It is a terribly hilarious book but I would never actually use it for anything but a doorstop or a projectile weapon.
There is probably like 1 monster there I will use. I will find out which it is after I’m done making fun of most of them.
Honestly, with Wootsie books, it is never a matter of liking them. It’s “what I will actually use from them, sometime, maybe.”
We’re racing to see who can finish the series first, but your beholder review just made me crack up, and so the Critical Hits ninjas will be called off… for now.
At least they aren’t pirates. Or Alchemists. People underestimate those alchemists, but they’re wily.
I paged through it in the bookstore the other day. I can say this for them: they know their Celtic mythology. Or, err, they know the names of things in Celtic mythology.
Also there were pretty pictures.
Beholders ARE superydupery awesome!
And reused art!
Ah, finally a review I can appreciate. You left out that the real reason to pick up the MM2 is so you’re properly equipped when the DMG2, PHB2, MM3, DMG3, PHB4…. and so on unto infinity (or 5th edition starts) comes out. Hurray for serialized splat books.

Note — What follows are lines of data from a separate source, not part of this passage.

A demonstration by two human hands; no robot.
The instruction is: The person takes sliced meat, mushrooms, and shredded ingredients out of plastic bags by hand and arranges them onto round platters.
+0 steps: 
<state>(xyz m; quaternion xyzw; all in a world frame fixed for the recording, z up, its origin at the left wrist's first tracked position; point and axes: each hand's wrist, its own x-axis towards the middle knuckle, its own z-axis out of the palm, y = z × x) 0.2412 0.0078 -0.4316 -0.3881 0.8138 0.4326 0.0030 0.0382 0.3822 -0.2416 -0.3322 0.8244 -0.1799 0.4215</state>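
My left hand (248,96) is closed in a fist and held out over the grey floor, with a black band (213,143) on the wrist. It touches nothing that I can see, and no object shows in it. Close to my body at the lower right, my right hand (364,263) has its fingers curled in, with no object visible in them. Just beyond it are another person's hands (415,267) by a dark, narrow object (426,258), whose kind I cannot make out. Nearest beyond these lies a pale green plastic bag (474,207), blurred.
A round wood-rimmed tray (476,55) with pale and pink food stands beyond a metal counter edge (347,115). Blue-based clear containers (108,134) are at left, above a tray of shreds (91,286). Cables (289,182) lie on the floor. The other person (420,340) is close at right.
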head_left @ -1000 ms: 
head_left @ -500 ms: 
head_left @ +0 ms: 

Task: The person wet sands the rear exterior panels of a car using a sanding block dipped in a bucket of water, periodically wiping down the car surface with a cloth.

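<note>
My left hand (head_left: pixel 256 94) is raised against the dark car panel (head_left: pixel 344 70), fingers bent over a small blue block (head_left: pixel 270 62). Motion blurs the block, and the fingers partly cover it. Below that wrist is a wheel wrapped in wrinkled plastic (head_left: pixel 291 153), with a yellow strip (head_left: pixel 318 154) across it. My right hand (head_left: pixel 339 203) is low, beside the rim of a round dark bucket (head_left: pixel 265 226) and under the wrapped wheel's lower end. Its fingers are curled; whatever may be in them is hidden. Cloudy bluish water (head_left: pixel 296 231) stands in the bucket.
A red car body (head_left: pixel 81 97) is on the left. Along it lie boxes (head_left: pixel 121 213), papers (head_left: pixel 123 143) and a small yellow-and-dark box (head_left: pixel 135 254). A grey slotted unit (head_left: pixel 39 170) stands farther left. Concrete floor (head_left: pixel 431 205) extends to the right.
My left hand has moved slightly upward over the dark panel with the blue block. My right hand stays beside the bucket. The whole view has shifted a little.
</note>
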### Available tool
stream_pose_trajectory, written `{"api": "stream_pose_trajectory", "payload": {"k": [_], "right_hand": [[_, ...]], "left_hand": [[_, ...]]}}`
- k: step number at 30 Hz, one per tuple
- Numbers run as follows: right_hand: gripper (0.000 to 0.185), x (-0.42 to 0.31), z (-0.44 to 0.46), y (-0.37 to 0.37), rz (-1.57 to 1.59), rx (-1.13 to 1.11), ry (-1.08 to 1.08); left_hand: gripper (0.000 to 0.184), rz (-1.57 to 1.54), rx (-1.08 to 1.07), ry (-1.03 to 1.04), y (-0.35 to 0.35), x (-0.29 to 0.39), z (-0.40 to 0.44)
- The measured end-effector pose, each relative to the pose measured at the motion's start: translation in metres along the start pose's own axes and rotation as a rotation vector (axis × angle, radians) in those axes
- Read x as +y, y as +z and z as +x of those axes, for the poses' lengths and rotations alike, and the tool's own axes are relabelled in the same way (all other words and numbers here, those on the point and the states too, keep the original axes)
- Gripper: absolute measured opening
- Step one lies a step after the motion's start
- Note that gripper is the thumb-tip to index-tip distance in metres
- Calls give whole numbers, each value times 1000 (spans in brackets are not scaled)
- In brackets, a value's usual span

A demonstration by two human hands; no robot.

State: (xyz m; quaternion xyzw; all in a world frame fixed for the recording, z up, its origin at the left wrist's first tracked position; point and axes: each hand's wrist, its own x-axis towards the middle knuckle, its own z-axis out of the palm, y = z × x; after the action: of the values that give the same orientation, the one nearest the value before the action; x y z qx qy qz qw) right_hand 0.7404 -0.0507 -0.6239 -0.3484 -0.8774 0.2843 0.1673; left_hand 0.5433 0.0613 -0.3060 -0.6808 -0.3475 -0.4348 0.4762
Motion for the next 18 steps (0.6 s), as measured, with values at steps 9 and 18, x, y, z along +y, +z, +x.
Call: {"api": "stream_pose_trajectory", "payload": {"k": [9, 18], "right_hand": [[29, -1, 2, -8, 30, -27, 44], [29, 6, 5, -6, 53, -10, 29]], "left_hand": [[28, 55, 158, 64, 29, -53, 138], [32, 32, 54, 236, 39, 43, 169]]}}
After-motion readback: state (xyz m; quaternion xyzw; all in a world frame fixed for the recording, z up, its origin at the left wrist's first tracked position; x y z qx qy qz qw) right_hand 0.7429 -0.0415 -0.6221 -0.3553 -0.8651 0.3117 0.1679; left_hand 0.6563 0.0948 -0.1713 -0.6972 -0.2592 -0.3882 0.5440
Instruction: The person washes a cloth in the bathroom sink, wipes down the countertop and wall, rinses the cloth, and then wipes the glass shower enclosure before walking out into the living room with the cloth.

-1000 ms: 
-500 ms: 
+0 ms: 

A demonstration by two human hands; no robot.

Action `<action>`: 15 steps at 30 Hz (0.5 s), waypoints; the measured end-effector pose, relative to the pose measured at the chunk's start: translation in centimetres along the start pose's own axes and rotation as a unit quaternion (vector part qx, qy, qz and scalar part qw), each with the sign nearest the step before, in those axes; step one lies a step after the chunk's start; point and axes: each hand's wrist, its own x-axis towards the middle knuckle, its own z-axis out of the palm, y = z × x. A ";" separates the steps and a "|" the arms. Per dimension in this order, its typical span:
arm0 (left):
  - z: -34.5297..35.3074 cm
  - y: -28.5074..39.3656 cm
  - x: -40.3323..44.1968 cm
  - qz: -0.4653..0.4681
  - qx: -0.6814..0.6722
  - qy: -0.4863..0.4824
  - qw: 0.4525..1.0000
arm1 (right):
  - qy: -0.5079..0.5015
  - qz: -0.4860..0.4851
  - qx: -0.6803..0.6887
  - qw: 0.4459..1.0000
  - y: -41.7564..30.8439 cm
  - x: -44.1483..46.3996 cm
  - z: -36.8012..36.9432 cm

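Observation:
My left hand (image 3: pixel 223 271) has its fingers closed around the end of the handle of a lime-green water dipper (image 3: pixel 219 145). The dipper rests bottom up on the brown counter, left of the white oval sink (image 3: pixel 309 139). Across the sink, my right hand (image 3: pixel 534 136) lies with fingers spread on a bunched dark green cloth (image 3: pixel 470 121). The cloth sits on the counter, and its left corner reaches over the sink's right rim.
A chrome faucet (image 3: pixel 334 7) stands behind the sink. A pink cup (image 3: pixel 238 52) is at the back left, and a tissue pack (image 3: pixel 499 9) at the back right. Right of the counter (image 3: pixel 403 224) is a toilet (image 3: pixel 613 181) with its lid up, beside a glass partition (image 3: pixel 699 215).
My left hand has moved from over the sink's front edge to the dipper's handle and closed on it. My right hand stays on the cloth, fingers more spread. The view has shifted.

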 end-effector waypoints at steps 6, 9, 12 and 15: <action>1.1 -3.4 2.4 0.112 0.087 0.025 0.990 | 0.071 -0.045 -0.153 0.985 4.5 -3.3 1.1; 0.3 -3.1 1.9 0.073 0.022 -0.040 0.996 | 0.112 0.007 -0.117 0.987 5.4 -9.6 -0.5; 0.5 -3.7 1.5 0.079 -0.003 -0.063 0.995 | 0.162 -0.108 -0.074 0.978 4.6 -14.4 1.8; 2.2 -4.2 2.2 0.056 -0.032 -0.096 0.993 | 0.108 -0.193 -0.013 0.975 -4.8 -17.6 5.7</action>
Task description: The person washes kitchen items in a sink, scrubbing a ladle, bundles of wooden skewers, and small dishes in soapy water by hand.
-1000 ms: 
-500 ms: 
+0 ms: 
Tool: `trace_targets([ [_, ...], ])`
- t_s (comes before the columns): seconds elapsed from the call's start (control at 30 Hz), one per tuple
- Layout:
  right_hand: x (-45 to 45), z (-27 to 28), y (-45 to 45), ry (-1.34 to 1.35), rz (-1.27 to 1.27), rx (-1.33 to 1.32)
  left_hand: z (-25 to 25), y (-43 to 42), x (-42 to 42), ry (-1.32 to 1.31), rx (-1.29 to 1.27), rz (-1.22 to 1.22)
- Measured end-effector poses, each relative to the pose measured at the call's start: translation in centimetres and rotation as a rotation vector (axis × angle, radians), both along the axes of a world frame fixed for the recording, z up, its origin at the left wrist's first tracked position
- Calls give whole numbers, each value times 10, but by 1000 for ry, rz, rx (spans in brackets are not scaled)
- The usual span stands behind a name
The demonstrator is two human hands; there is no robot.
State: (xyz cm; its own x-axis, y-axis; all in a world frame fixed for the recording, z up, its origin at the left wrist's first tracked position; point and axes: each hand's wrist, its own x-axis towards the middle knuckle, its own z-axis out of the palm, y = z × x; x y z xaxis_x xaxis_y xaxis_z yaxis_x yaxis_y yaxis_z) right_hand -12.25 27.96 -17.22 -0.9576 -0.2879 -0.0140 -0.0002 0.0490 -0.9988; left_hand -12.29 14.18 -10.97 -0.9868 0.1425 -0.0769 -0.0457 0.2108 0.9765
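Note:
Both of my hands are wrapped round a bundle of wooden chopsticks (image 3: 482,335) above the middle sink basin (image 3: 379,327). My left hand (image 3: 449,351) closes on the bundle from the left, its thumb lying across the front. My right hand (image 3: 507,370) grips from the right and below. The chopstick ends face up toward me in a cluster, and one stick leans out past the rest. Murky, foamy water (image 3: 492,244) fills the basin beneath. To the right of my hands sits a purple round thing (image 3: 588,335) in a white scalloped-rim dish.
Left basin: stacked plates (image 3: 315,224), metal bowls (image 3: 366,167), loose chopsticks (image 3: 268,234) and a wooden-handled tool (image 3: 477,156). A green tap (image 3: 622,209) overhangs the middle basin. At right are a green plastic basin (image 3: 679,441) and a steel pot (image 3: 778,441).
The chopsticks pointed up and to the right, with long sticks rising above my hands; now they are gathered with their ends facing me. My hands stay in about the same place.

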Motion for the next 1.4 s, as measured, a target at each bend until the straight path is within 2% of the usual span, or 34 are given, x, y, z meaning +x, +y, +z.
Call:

Regarding angels… I was surprised that J.C. himself didn’t show up in the book, like Orcus did in MM1. ;op
Given that Demogorgon is in the cover and his sacrifices involve cutting people in half, I would have thought you’d make a ‘Never Split The Party’ joke.
TSR had serialized monster books like no one’s business. You can’t blame that one on wootsie.
Never really been a beholder fan, myself; I just can’t take them seriously. Whenever I see a picture of one, I start giggling — all those eyes-on-tentacles remind me of Overfiend.
I like Beholders but Jesus fuck I am not using those if I ever get the book *Which I probably won’t*
I shall bow and welcome our Beholder Overlords with open arms! To the rest of you…well…nice knowin’ you!
Well, maybe WotC was tryin to get some better examples against people sayin 4e Player Death (and especially TPK) proof. I also kind of appreciate that alot of these big nasties use secondary effects instead of out and out damage. Makes the fights more traumatic. I like trauma. Even as the player. I say, if a player leaves the game without tears streaming down their faces, something went wrong. So cheers WotC, here’s hoping hundreds, even thousands of players have their favorite characters defiled but our multi-eyed overlords and in so doing, their hopes and dreams are not just crushed, but then thoroughly rammed up their wazoos!!! (im a sadistic bastard)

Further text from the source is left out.